Section 523(a) (2) (A) of the Bankruptcy Code provides as follows:

(a) A discharge granted under section 727, 1141, 1228(a), 1228(b), or 1328(b) of Title 11 does not discharge an individual debtor from any debt —

* * *

(2) for money, property, services, or an extension, renewal, or refinancing of credit, to the extent obtained by —

(A) false pretenses, a false representation, or actual fraud, other than a statement respecting the debtor's or an insider's financial condition. . . .

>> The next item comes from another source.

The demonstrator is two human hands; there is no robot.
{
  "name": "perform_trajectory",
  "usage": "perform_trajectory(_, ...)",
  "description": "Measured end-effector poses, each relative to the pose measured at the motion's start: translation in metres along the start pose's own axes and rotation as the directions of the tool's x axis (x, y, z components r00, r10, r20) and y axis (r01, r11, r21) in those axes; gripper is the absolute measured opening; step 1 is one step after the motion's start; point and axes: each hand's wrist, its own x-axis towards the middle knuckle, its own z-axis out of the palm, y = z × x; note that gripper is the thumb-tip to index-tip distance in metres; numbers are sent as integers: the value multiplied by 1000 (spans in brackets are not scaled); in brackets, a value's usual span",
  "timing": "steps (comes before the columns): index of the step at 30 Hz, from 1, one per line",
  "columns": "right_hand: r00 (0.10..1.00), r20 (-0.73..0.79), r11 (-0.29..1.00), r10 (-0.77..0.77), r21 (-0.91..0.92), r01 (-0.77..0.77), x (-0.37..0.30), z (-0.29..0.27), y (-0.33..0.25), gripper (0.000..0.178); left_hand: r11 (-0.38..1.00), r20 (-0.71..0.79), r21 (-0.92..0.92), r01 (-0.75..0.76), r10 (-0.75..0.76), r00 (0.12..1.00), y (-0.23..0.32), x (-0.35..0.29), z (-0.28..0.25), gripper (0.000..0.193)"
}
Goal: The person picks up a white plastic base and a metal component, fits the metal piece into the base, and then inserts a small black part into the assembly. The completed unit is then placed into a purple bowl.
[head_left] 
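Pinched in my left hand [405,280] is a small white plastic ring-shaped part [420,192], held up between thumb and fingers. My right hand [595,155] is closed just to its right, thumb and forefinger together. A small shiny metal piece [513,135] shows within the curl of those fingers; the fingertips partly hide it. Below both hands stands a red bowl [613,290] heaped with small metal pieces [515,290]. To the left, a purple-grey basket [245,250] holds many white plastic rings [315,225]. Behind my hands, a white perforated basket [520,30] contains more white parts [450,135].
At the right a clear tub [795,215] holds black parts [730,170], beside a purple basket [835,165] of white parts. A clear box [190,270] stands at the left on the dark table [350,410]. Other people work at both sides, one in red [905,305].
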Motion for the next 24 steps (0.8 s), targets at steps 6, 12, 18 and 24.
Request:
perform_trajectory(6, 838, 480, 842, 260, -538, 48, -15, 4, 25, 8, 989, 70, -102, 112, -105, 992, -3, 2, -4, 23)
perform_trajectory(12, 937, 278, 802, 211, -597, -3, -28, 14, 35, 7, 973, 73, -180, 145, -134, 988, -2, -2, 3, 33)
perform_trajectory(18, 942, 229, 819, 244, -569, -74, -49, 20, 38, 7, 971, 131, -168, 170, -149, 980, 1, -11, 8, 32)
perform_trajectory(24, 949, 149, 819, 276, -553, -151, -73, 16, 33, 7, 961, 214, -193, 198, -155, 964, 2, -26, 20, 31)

11 U.S.C. § 523(a) (2) (A).

In order to establish the nondischargeability of a debt under § 523(a) (2) (A), a creditor must prove the following five elements: 1) that the debtor made a representation; 2) that the debtor knew the representation was false at the time it was made; 3) that the debtor intended to deceive the creditor at the time the debtor received the money, services or property; 4) that the creditor relied on the representation; and 5) that the creditor sustained a loss as a result of that reliance. John J. O'Connor, CPO, Inc. v. Booker (In re Booker), 165 B.R. 164, 168 (Bankr. M.D.N.C. 1994); Kuper v. Soar (In re Suar), 176 B.R. 321, 326 (Bankr. S.D.N.Y. 1994); Rowe v. Showalter (In re Showalter), 86 B.R. 877, 880 (Bankr. W.D. Va. 1988); Lisk v. Criswell (In re Criswell), 52 B.R. 184, 196 (Bankr. E.D. Va. 1985). As the party challenging the dischargeability of an indebtedness, Riddle has the burden of establishing each of the foregoing elements by a preponderance of the evidence. Groaan v. Garner, 498 U.S. 279, 291 (1991).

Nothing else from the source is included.